> _Work task_
Give again, word for word, each line below starting at the one that contains "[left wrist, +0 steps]" and ending at the one that contains "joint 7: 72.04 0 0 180".

═════ Data shown

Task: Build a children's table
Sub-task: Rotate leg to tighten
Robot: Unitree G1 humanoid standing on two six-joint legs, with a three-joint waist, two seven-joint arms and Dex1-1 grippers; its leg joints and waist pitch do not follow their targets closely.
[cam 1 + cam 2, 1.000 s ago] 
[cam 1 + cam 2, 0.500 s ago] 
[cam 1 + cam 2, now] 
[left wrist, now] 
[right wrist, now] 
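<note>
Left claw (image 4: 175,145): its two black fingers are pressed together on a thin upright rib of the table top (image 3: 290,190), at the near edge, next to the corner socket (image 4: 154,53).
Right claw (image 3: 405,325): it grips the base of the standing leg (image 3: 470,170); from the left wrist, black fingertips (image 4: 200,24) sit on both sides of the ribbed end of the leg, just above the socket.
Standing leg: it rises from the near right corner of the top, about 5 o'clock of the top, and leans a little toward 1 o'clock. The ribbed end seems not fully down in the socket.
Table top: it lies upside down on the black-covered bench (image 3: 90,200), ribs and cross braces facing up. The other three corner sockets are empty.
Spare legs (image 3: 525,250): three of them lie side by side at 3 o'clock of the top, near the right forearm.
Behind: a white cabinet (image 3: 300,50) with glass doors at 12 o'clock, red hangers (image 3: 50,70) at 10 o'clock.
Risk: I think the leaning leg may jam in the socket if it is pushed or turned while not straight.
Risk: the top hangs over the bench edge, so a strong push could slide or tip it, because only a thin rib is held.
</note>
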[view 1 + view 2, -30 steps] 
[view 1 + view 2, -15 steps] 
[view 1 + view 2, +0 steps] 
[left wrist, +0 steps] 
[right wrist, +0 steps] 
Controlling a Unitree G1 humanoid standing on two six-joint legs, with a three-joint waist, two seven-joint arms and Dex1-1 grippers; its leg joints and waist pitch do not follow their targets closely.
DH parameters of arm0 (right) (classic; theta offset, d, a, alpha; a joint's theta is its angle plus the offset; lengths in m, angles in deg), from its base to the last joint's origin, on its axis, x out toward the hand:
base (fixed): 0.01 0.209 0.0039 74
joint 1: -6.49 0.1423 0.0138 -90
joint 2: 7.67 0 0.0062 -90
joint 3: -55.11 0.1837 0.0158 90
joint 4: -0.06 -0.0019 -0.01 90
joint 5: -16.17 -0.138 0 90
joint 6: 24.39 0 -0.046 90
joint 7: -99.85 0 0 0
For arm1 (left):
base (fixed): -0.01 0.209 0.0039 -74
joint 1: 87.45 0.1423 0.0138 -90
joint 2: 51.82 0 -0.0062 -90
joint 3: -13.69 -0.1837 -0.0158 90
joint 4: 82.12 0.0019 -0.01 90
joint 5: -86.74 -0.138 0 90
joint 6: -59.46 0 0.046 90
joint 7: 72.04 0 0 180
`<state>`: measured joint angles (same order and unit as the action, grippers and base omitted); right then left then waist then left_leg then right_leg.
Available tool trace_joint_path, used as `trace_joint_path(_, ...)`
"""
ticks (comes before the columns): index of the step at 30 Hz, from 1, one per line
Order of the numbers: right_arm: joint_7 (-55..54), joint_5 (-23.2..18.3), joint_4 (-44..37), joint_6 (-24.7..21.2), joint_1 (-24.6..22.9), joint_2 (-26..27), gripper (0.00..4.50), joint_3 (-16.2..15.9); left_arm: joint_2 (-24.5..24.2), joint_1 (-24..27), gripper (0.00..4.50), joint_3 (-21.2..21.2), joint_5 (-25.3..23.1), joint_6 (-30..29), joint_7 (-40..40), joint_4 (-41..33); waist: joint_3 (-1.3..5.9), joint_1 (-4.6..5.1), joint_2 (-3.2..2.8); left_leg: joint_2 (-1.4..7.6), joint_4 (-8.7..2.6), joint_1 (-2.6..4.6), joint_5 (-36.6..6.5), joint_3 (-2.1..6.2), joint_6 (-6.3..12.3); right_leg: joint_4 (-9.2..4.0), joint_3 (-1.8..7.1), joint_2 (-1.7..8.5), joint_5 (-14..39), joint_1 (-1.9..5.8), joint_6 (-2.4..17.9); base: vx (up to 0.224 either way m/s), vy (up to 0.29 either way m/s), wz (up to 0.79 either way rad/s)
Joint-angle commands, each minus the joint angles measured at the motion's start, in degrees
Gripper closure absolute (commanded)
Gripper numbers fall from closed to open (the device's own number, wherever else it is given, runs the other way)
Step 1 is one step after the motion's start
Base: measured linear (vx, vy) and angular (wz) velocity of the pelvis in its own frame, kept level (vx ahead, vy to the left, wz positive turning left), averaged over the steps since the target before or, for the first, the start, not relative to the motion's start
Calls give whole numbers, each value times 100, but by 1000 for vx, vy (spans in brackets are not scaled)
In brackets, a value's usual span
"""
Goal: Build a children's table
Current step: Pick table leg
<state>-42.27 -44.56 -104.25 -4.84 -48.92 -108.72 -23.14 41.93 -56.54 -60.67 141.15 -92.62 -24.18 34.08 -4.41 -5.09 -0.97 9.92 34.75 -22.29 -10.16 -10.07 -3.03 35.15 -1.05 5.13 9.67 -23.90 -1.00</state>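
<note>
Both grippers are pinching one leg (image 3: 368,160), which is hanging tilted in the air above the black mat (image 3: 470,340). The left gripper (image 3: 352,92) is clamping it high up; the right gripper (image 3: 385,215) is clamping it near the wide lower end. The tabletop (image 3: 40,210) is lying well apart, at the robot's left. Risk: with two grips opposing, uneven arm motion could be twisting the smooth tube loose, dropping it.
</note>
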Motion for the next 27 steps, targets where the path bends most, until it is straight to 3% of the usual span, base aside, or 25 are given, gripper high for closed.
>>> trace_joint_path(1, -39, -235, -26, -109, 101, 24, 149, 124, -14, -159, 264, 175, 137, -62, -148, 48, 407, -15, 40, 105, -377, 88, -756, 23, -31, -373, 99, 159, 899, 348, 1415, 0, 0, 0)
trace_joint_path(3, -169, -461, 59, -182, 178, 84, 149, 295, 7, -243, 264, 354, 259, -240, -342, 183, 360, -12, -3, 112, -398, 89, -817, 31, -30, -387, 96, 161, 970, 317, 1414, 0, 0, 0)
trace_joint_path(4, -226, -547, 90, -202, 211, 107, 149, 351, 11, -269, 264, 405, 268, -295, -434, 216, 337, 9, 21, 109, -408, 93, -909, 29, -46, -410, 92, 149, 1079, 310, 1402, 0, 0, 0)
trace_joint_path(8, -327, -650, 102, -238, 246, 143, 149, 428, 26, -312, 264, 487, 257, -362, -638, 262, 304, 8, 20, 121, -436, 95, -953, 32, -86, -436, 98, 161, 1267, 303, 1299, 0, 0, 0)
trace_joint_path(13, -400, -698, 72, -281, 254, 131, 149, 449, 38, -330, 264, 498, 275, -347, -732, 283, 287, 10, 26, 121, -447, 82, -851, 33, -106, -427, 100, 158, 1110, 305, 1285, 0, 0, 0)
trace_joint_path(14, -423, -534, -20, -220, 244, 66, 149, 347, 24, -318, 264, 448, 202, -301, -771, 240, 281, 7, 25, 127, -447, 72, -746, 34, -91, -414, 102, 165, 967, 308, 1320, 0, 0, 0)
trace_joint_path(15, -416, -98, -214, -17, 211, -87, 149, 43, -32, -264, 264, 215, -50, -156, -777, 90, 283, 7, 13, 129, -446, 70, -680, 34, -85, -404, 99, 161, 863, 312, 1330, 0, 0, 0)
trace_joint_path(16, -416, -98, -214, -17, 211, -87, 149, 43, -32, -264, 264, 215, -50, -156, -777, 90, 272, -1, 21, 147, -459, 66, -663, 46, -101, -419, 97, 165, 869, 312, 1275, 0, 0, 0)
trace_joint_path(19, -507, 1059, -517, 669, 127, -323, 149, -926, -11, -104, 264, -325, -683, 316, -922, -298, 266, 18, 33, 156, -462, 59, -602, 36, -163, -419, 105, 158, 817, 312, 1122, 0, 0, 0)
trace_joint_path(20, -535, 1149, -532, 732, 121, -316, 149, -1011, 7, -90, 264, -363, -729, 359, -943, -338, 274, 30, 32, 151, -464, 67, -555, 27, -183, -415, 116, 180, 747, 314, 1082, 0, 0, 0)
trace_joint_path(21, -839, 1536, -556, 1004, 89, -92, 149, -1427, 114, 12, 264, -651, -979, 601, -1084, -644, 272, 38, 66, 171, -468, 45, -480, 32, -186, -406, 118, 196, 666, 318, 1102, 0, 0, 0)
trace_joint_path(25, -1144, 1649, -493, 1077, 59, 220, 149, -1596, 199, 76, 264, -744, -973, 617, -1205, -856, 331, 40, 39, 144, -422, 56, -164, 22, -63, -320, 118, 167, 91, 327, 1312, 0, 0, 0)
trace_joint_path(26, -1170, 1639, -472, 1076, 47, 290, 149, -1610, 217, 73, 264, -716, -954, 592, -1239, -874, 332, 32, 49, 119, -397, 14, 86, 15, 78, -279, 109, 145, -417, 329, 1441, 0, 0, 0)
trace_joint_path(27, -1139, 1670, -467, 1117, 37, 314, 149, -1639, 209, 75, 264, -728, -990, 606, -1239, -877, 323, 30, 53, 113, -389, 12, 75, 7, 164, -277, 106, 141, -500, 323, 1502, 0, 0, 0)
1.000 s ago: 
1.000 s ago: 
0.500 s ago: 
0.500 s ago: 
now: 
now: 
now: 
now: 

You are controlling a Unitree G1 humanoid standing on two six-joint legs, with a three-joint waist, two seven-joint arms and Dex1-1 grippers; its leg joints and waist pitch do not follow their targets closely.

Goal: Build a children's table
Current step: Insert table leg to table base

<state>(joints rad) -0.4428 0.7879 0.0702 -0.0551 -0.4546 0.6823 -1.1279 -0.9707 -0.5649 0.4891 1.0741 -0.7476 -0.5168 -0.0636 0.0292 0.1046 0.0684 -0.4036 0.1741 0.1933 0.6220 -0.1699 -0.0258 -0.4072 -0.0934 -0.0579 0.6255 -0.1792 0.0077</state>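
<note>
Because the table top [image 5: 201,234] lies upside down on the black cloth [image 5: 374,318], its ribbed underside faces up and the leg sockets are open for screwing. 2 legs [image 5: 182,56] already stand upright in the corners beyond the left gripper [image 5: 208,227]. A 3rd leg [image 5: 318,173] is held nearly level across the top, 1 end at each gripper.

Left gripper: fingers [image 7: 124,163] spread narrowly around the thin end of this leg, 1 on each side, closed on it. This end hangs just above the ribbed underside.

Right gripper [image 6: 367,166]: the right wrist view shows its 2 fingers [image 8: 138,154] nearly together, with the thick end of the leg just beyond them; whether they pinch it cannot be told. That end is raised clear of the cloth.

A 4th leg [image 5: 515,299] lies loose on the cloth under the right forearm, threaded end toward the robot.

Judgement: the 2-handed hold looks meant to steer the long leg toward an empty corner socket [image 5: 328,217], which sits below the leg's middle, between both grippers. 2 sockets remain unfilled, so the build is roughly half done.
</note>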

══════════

> _Written response_
[left wrist, +0 steps] 
[right wrist, +0 steps] 
Controlling a Unitree G1 humanoid standing on two six-joint legs, with a three-joint waist, two seven-joint arms and Dex1-1 grippers; its leg joints and waist pitch do not follow their targets closely.
DH parameters of arm0 (right) (classic; theta offset, d, a, alpha; a joint's theta is its angle plus the offset; lengths in m, angles in deg), from its base to the last joint's origin, on its axis, x out toward the hand:
base (fixed): 0.01 0.209 0.0039 74
joint 1: -6.49 0.1423 0.0138 -90
joint 2: 7.67 0 0.0062 -90
joint 3: -55.11 0.1837 0.0158 90
joint 4: -0.06 -0.0019 -0.01 90
joint 5: -16.17 -0.138 0 90
joint 6: 24.39 0 -0.046 90
joint 7: -99.85 0 0 0
For arm1 (left):
base (fixed): -0.01 0.209 0.0039 -74
joint 1: 87.45 0.1423 0.0138 -90
joint 2: 51.82 0 -0.0062 -90
joint 3: -13.69 -0.1837 -0.0158 90
joint 4: 82.12 0.0019 -0.01 90
joint 5: -86.74 -0.138 0 90
joint 6: -59.46 0 0.046 90
joint 7: 72.04 0 0 180

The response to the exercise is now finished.